5. Luis Suarez, Uruguay: 11 points
In what has been another golden age for Uruguayan football, Suarez did so much more than put the gloss on games. He was often the driving force behind a Uruguay win -- and not just with that famous fighting spirit. Suarez scored the last-16 match winner against South Korea in the 2010 World Cup, the crucial opener in Uruguay's 3-0 2011 Copa America final win over Paraguay, to follow a fine tournament and, of course, that sensational double against England in the 2014 World Cup. Suarez often undercuts himself with his antics, but it should never be forgotten that he offers the ultimate cutting edge.
6. Miroslav Klose, Germany: 11 points
This is the player with the record for World Cup goals, a feat of genuine value. Klose might not have scored any true match winners when Germany won the 2014 World Cup, but he deserved the record for more than a decade of key strikes, especially in Germany's run to the final in 2002.

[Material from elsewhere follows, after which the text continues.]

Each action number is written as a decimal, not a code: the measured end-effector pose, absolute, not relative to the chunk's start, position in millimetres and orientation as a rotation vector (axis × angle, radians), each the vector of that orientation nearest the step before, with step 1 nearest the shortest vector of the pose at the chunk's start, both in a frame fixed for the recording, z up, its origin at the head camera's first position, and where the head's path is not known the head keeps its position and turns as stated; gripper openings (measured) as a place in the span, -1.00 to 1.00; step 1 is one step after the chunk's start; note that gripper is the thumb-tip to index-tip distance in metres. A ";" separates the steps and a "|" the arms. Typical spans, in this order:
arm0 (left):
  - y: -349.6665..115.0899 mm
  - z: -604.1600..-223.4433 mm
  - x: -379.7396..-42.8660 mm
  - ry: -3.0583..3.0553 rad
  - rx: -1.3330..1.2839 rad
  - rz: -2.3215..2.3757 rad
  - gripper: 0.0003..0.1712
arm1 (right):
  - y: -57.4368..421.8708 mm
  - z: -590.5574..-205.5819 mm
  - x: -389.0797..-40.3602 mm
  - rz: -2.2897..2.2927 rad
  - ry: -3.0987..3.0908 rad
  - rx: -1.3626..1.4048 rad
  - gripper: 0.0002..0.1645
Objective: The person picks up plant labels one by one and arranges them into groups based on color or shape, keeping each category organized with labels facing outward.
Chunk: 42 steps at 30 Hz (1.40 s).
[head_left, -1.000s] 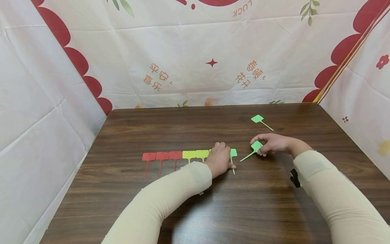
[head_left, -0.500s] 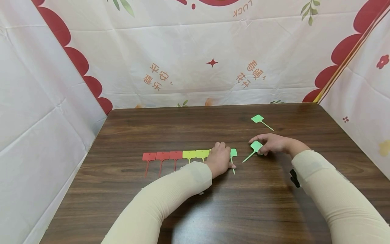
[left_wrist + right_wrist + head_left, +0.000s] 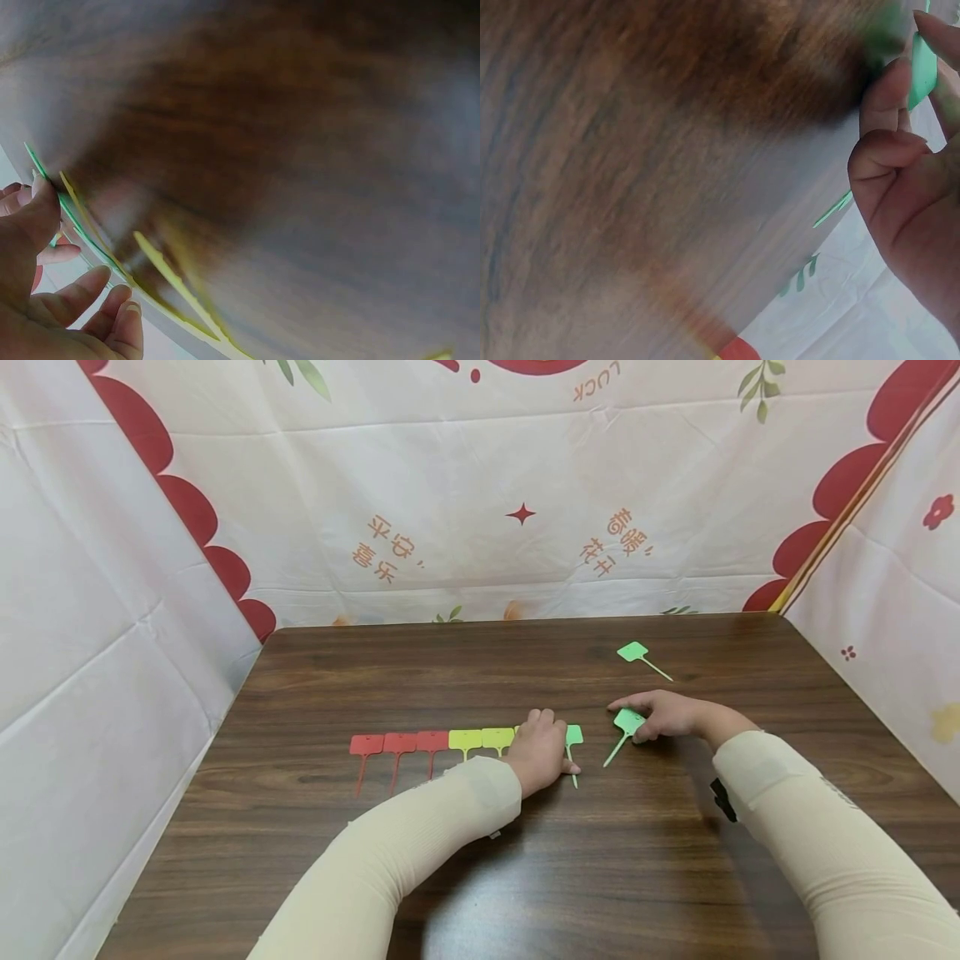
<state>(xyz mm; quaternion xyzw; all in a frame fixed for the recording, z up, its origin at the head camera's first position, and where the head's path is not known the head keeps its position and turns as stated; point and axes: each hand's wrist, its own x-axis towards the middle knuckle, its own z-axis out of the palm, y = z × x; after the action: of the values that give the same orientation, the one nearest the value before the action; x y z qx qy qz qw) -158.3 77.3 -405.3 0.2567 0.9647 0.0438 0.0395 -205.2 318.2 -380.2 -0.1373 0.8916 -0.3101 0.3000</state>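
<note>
Flat plastic tags with thin stems lie in a row: three red tags (image 3: 401, 743), then yellow tags (image 3: 497, 739), then a green tag (image 3: 573, 735) at the right end. Over the row's right part rests my left hand (image 3: 536, 756), hiding some yellow; its thumb touches the end green tag's stem (image 3: 82, 232), fingers spread loosely in the left wrist view. My right hand (image 3: 671, 713) pinches another green tag (image 3: 628, 722) at its head, stem pointing down and left, a short gap right of the row.
One more green tag (image 3: 633, 651) lies farther back on the brown wooden table (image 3: 480, 677). Behind the table hangs a printed white cloth (image 3: 480, 477), with cloth at both sides as well.
My right hand has shifted slightly left, and the green tag in it has turned so its stem points more steeply toward the front. My left hand has stayed put.
</note>
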 end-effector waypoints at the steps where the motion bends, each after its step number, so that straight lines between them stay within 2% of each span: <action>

7. Zinedine Zidane, France: 10 points
In addition to being one of the greatest players ever, Zidane is one of the greatest big-game players. He stood up at almost every key moment and was responsible for his country's finest football achievement when his two headers sealed France's 3-0 1998 World Cup final win over Brazil. That would be enough to make one historic career, but Zidane went much further. He almost repeated the trick with his nonchalant chipped penalty in the 2006 World Cup final defeat, and in between, he offered moments such as the last-minute penalty against Portugal in the Euro 2000 semifinal and the last-minute penalty and free kick double in the Euro 2004 group game against England.
8. Alan Shearer, England: 10 points
It's amazing to think Shearer went more than a year without scoring in England's warm-up friendlies for Euro 96, given that he was so good when it mattered. Then again, that's what the best strikers do. Four of Shearer's five goals at that tournament were key strikes, and the other added a necessary and deserved flourish to his team's seismic 4-1 win over the Netherlands. He followed that with the only goal in England's long-awaited win over a German team at Euro 2000.
9. Hernan Crespo, Argentina: 9 points
A little like Cristiano Ronaldo, Crespo never had that one massive moment, but his consistency should not be overlooked. If Argentina needed a goal, as was the case when down 1-0 to Mexico in the 2006 World Cup last-16, Crespo was so often the man to provide.
10. Oliver Bierhoff, Germany: 8 points
Hitting the equaliser and match winner in the Euro 1996 final should be enough to secure your legacy, but Bierhoff went further to cement his reputation as a reliable striker with important finishes in the 1998 World Cup.
What about Leo Messi?
As for Leo Messi, there is obviously so much more to his game than goals, but his failure to score in the 2010 World Cup, the 2011 Copa America and most of the 2015 version of the latter counts against him to the point that he barely registers in this ranking. He has just two points from key goals in his seven tournaments: his last-minute winner against Iran in the 2014 World Cup. Other than that, at this level, he has been more of a supplier than a finisher. To illustrate how low that puts him in terms of key tournament scorers over the past 30 years, he would be behind defenders such as Laurent Blanc and Matthias Sammer.